What is the importance of cattle in leather industry and fertilizers?

What is the importance of cattle in leather industry and fertilizers?

Leather industry:

Leather finds a number of uses in various fields. Foot­wear, clothing, purses, belts are all made of leather. Leather is obtained from animals and is then processed before being fashioned into various kinds of goods. Leather industry is also called tanning industry because it is here that the raw skin obtained from animals is "prepared" so that it could be used for various purposes.

Among animals which provide hide (skin) for leather industry livestock are most important. Cattle and buffaloe skin is the principle source of leather supply. The skin of cow is called kips and that of the buffaloe is known as buff.

In tannaries, the raw skin obtained from animals is processed following various steps such as flaying, curing, salting and tanning. The tanning pro­cess is a very complicated process and involves three main steps. These are the pre-tanning, tanning and post-tanning. The pre-tanning process itself involves a number of steps like soaking, liming, unhairing, fleshing, deliming and pickling.

The tanning process involves treating the skin with organic, inorganic and synthetic tanning agents. Basically there are three types in tanning. These are vegetable tanning, chrome tanning and oil tan­ning.
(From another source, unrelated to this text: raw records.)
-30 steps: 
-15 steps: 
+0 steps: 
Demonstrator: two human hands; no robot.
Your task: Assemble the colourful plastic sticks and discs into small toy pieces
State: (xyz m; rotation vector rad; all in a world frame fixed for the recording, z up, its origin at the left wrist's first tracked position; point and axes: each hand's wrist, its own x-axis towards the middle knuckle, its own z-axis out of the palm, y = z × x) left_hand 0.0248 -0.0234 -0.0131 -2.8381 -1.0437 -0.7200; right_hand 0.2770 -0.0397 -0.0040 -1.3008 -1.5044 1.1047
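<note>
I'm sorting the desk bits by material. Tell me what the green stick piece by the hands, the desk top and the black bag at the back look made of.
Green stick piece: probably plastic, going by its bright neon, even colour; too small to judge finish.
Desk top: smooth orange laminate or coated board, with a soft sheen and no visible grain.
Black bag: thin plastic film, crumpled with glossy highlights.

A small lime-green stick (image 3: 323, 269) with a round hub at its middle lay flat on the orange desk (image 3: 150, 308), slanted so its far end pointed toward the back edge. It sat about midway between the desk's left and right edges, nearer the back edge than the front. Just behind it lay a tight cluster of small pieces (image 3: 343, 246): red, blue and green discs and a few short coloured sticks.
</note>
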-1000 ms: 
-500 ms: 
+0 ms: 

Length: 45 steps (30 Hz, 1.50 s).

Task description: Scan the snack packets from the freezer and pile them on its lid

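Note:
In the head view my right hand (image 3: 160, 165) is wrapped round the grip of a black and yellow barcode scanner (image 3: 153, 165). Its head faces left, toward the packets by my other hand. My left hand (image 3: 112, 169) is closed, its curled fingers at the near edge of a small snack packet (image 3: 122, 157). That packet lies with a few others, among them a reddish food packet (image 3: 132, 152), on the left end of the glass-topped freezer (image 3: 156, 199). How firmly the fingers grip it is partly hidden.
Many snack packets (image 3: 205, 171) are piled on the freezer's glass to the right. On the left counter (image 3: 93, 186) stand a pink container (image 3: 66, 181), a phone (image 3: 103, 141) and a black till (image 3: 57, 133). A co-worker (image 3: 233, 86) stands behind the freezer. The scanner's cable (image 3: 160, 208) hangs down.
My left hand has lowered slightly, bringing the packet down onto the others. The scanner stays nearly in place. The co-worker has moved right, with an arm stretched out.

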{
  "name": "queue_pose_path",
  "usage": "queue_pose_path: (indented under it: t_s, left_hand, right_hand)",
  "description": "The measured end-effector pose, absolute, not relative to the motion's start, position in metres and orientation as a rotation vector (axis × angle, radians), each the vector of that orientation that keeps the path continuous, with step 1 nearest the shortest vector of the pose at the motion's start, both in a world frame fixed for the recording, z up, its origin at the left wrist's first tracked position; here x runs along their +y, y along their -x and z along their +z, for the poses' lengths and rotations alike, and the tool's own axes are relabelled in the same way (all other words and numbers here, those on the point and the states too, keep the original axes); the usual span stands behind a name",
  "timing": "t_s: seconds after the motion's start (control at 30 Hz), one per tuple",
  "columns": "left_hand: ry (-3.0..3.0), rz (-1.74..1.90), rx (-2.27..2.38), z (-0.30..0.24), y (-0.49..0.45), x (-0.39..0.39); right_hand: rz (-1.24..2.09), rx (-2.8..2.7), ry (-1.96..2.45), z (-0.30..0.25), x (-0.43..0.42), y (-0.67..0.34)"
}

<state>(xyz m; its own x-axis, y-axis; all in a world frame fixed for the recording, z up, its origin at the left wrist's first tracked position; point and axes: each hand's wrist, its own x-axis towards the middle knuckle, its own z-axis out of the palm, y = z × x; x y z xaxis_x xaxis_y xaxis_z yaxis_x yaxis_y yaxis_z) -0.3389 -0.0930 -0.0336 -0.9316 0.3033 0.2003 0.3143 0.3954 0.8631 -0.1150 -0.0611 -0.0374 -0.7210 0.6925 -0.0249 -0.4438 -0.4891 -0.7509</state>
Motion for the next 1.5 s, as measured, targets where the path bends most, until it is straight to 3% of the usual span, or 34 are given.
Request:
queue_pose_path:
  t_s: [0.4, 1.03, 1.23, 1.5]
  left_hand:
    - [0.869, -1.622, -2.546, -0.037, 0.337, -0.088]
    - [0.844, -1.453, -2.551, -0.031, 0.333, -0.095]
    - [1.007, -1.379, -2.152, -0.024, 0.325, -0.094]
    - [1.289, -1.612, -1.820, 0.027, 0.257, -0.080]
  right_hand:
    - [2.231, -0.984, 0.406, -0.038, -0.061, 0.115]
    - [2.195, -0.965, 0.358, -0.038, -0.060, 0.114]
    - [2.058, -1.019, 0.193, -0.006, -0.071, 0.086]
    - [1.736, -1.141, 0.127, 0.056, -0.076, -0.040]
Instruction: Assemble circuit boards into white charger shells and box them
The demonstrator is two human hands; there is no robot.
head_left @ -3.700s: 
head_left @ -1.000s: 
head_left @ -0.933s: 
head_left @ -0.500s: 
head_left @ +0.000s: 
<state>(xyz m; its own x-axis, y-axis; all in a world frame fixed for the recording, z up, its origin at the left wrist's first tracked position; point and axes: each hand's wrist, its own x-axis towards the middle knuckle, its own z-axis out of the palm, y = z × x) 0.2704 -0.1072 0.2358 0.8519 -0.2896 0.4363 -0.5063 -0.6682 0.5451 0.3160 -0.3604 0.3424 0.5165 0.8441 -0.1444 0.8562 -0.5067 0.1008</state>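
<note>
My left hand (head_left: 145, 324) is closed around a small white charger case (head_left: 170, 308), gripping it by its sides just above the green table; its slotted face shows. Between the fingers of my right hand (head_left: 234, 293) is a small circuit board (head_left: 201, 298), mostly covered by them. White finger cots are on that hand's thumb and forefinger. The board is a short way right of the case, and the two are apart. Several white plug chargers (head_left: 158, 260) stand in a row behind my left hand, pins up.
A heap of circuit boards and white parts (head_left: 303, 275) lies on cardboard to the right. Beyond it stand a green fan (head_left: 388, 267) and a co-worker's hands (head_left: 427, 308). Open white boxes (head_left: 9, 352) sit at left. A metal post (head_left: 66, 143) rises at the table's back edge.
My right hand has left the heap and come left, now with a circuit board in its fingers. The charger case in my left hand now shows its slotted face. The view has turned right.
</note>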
In the post tanning step the skin is subjected to a number of mechani­cal, physical and chemical treatments.

The population of cattle in India is one of the highest in the world and hence no wonder India is one of the leading suppliers of leather goods to the world market. In order to improve the quality of the leather researches are going on and there is an Institute for this purpose- Central Leather Research Institute (CLRI) at Madras. Tannaries are also present in Karnataka - Mysore Chrome Tannaries, Ban­galore. In our state Athani and towns nearby are very famous for produc­ing quality footwear. Kanpur in North India is also very famous for the manufacture of leather goods.
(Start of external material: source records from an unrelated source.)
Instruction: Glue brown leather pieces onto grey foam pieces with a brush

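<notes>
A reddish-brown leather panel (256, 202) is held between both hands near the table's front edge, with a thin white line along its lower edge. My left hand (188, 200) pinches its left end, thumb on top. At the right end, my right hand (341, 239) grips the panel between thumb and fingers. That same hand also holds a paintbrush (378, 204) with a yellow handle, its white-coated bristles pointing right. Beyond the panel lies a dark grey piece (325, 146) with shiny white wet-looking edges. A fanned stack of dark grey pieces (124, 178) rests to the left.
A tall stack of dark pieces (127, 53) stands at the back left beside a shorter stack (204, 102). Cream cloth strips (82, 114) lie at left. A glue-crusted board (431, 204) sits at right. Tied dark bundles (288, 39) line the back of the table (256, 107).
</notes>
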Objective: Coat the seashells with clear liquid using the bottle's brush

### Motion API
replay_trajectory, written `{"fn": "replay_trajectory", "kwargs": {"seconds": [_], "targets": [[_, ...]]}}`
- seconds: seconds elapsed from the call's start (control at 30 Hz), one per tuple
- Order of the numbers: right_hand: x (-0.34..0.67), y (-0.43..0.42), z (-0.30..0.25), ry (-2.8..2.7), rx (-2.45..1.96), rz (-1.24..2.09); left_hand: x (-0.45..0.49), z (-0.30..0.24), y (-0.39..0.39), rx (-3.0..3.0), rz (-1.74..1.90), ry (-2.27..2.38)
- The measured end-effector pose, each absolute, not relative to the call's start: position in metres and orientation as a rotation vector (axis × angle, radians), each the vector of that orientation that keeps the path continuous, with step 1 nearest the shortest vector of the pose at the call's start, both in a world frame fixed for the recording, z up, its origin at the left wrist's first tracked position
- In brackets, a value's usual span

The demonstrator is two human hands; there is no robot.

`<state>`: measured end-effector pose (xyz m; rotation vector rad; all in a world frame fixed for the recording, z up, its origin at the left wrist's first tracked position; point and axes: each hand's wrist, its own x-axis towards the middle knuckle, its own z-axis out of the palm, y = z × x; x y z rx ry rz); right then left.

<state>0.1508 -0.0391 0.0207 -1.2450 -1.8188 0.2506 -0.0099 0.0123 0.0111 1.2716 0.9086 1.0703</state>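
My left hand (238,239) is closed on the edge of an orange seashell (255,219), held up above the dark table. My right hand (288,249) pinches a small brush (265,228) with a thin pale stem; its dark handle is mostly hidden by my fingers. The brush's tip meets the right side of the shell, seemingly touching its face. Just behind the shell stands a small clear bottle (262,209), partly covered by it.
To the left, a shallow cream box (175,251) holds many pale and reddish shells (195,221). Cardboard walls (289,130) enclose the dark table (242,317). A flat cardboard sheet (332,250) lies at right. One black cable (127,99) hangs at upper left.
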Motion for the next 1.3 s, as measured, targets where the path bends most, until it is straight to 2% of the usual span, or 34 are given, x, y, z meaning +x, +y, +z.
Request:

The Indian livestock produce an enormous amount of dung which can be put into proper use for the purpose of harnessing energy. The dung of cattle undergoes putrefaction in the normal course by decaying bacteria and releases a gas. Researches have shown that this gas can be used for the same purposes as natural gas.

Popularly called gobar gas or biogas, the gas obtained from the dung of cattle can virtually create an energy revolution in rural India. An estimate shows that the average annual pro­duction of cattle dung in our country exceeds 1,500 million tonnes. Even if a small quantity of this is used for the purpose of biogas production it will solve the entire energy problem of rural India. In the production of biogas, the cattle dung, urine and some of the agricultural wastes are put into huge tanks built for this purpose along with some quantity of water.

Bacteria normally present in these wastes bring about putrefaction and release the gas which can be supplied through pipes. The biogas can be used as a cooking fuel and it also can be used for the purpose of lighting. Biogas plants can be built on different sizes de­pending on the requirement and the availability of animal dung and plant wastes. Even a single family with 40-50 kgs of daily production of cow dung can have a small gobar gas plant which will supply all their daily fuel and lighting requirements.

Use of biogas also has an indirect benefit in that it protects the forests which should have otherwise been cut to provide fuel wood.


Fertilizers are of two types chemical fertilizers and organic fertilizers. Even though chemical fertilizers have a targeting effect such as providing a particular kind of nutrient, they are very costly and many a time they may have some bad effects on the plants also. On the other hand organic fertilizers commonly called organic manure or farm yard manure absolutely have no bad effects on plants. Besides, they are very cheap in the sense every farmer can produce manure himself in his backyard. In the production of farmyard manure the role of cattle, buffaloes, sheep, goat and fowls play a very important role.

The excrement of these animals is a very rich source of nitrogenous materials. Usually in the farm yard a pit is dug into which all the animal dung and plant wastes are dumped. In course of time due to the activity of bacteria and also earth worms the whole thing gets converted into very rich manure called compost. The cattle dung, even after the production of biogas can be used as manure.